CASING PRESSURE MANAGEMENT
§ 250.519 - What are the requirements for casing pressure management?

Once you install your wellhead, you must meet the casing pressure management requirements of API RP 90 (as incorporated by reference in § 250.198) and the requirements of §§ 250.519 through 250.531. If there is a conflict between API RP 90 and the casing pressure requirements of this subpart, you must follow the requirements of this subpart.

[84 FR 21976, May 15, 2019]
§ 250.520 - How often do I have to monitor for casing pressure?

You must monitor for casing pressure in your well according to the following table:

If you have . . . you must monitor . . . with a minimum one pressure data point recorded per . . .
(a) fixed platform wells,monthly,month for each casing.
(b) subsea wells,continuously,day for the production casing.
(c) hybrid wells,continuously,day for each riser and/or the production casing.
(d) wells operating under a casing pressure request on a manned fixed platform,daily,day for each casing.
(e) wells operating under a casing pressure request on an unmanned fixed platform,weekly,week for each casing.
[76 FR 64462, Oct. 18, 2011. Redesignated at 77 FR 50894, Aug. 22, 2012]
§ 250.521 - When do I have to perform a casing diagnostic test?

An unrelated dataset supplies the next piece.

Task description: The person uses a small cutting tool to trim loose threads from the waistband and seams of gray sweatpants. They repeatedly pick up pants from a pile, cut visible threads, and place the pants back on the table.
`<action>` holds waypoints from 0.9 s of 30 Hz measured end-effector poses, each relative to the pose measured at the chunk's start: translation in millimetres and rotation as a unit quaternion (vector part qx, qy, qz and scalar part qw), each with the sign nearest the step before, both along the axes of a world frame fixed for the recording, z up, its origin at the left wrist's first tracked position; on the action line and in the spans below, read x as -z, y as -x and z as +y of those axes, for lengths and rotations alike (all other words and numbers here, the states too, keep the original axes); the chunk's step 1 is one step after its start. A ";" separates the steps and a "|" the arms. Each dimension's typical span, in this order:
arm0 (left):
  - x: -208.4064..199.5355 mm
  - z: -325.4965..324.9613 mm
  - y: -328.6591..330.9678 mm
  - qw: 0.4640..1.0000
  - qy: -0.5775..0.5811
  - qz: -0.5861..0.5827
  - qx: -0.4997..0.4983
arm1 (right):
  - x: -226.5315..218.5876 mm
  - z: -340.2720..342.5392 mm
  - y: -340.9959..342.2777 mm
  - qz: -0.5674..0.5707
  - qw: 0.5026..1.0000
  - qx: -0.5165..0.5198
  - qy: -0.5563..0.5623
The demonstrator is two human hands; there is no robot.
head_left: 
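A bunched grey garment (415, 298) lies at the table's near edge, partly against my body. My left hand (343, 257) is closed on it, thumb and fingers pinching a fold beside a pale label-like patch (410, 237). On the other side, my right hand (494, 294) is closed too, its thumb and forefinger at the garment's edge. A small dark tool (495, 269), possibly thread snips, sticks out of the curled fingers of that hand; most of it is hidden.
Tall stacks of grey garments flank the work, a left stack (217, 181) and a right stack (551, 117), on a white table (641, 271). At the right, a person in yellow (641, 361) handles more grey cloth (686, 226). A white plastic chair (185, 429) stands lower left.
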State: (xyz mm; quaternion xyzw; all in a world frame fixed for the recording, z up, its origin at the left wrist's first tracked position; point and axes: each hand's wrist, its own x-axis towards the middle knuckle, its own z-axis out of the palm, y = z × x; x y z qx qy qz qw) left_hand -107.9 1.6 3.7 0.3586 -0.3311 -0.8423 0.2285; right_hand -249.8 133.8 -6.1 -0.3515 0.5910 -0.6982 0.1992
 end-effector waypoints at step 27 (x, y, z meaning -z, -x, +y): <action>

(a) You must perform a casing diagnostic test within 30 days after first observing or imposing casing pressure according to the following table:

If you have a . . . you must perform a casing diagnostic test if . . .
(1) fixed platform well,the casing pressure is greater than 100 psig.
(2) subsea well,the measurable casing pressure is greater than the external hydrostatic pressure plus 100 psig measured at the subsea wellhead.
(3) hybrid well,a riser or the production casing pressure is greater than 100 psig measured at the surface.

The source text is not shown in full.